I am not aware of accurate benchmarks about the overhead due to our attempts to preserve thread-safety. There has been a very recent remark (yesterday) here about the time scales.
From my experience, intuition is often insufficient about bottlenecks, so we really need to set up full-blown instrumentation and monitoring tools before we can draw any conclusions, and this of course will depend on the use case. For performances analyses, we used to rely on YourKit, Maxime recently pointed me to VisualVM too as I don’t have access to a YourKit licence anymore. I don’t know if these tools provide information about multi-thread bottlenecks or if they are accurate enough to pinpoint to the code we added for thread safety.
Starting a separate process will likely be more overhead than starting a new thread. Threads in Orekit share loaded auxiliary data. A separate processes would have load it all first.
You could try using the Preloaded instead of the LazyLoaded variants of the
DataContext. Synchronization is much simpler when all the data is loaded into memory, which may improve run time at the cost of more memory and longer start up times. See e.g.
There is some performance monitoring or Orekit frame transforms at Sign in · GitLab E.g. Sign in · GitLab
The DataContext changes do indeed open up improvements that we already make use of.

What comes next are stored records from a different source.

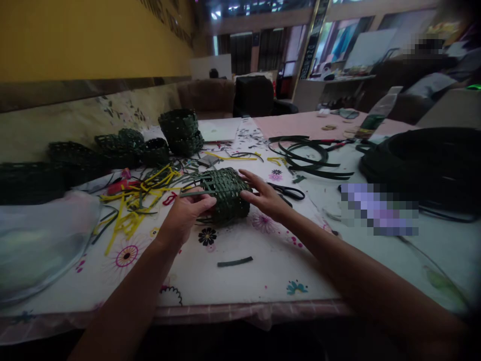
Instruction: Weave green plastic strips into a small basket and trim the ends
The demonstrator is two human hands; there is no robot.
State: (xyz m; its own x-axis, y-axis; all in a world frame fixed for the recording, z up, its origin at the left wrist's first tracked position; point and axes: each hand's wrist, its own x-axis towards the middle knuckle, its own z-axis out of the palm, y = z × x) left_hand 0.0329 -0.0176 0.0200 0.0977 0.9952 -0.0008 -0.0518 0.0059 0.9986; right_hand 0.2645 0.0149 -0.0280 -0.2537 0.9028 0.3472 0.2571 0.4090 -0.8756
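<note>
Head view: a dark green woven basket (227, 200) is lying on its side at the centre of the flowered tablecloth (195, 281), its far left end fraying into loose strands that I cannot count. My left hand (188, 208) is pinching a flat green strip (196, 193) between thumb and forefinger at the basket's nine o'clock, the other fingers mostly hiding. My right hand (265, 196) is spreading thumb and forefinger against its three o'clock end; whether they are gripping or only resting, I cannot tell. Just beyond, black-handled scissors (295, 192) are lying partly behind that hand. A short cut strip (235, 261) is lying at six o'clock, yellow strips (130, 213) are tangling at nine, and stacked baskets (180, 131) are standing at eleven. Coiled strips (311, 155) are spreading at two. At eight, a clear plastic bag (45, 245) is running out of frame, its contents blurring. Pixels are masking something purple at three.
</note>
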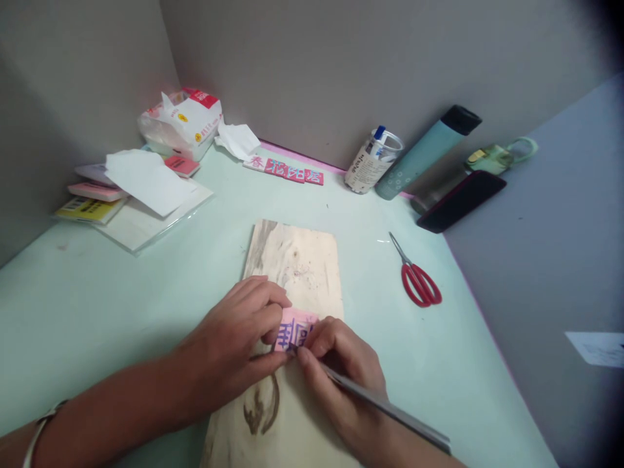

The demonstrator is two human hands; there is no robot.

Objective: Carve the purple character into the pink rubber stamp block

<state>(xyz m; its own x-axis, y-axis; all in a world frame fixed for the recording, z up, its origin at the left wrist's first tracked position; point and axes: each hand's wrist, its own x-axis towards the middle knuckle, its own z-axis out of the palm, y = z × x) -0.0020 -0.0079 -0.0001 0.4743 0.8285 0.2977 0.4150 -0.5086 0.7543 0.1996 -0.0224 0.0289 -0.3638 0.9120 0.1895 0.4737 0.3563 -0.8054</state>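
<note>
A small pink piece (298,320) with purple characters lies on a wooden board (312,260) in front of me. My left hand (241,331) grips the left side of the pink piece, thumb along its lower edge and fingers curled at its upper left. My right hand (348,377) is closed around a long thin grey tool (394,411). The tool's tip is at the lower edge of the pink piece, close to my left thumb, and partly hidden by my right fingers.
Red-handled scissors (420,285) lie to the right. Behind are a pen can (366,170), a bottle (424,153), a phone (462,200) and carved pieces (292,171). Papers (146,182) and a tissue pack (182,123) sit at the back left.
</note>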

Starting the process or thread is not the concern for me in this particular use case. For all of my use cases, I am able to make the heart of the problem “embarrassingly parallel”, meaning if any synchronisation is needed I can manage it outside the high revisit-rate loops. The focus of my question was really in the use of thread safety measures deep inside tight loop algorithms and whether objective measures have already been obtained within the large and growing Orekit community.
I agree with @luc that intuition alone is not enough. We have seen (in VisualVM) that protected operations in the frame caching functionality have a high hit rate, so it is at least an area of interest. Even if we choose a single threaded approach to eliminate contention, the synchronisation and memory barrier operations are there, and unless the JVM is somehow clever enough to optimise them away they are slow compared to simple maths operations and so could be significant inside the loop of an algorithm.
Of course that is just a hunch and so it comes down to gathering evidence comparing the runtime with the thread-safety hacked out.
Thanks for your time, and thanks for the good work you all put in on Orekit!